EXERCISE REQUIREMENTS: Print the data exactly as written, but leave out each picture.

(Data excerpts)
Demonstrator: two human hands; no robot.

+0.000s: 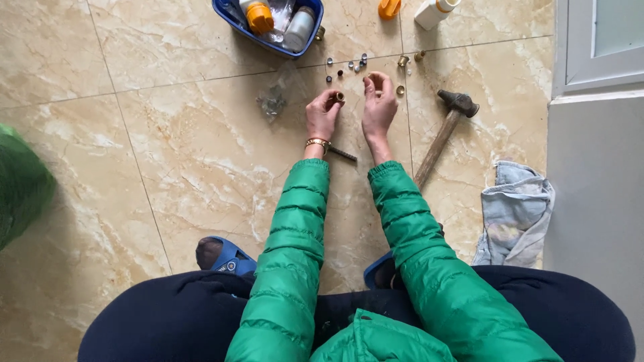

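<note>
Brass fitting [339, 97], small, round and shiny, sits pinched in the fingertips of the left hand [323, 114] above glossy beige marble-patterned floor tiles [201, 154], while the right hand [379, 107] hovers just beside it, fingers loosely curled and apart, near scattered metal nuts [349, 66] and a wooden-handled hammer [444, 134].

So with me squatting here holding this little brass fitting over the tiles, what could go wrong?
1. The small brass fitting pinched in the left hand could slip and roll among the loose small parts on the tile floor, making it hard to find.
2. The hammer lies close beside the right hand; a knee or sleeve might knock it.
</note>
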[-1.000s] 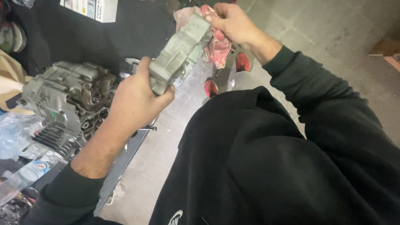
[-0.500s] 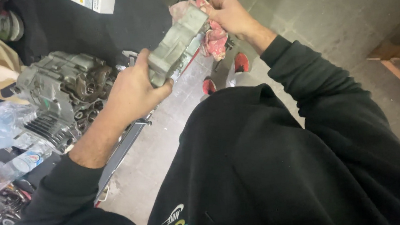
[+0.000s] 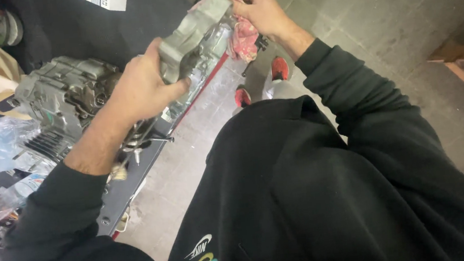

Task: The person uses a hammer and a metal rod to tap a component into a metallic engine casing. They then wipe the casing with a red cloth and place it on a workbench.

RESULT OF THIS TASK:
Demonstrator: two human hands; no robot.

+0.000s: 

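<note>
Brass fitting [339, 97], small, round and shiny, sits pinched in the fingertips of the left hand [323, 114] above glossy beige marble-patterned floor tiles [201, 154], while the right hand [379, 107] hovers just beside it, fingers loosely curled and apart, near scattered metal nuts [349, 66] and a wooden-handled hammer [444, 134].

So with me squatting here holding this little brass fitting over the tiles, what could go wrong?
1. The small brass fitting pinched in the left hand could slip and roll among the loose small parts on the tile floor, making it hard to find.
2. The hammer lies close beside the right hand; a knee or sleeve might knock it.
</note>
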[-1.000s] 
[-0.500s] 
[+0.000s] 

Task: The person uses a hammer and a metal rod to tap a component into a metallic engine casing. They then wipe the casing with a red cloth and place it on a workbench.

Nothing more remains to be added to the answer.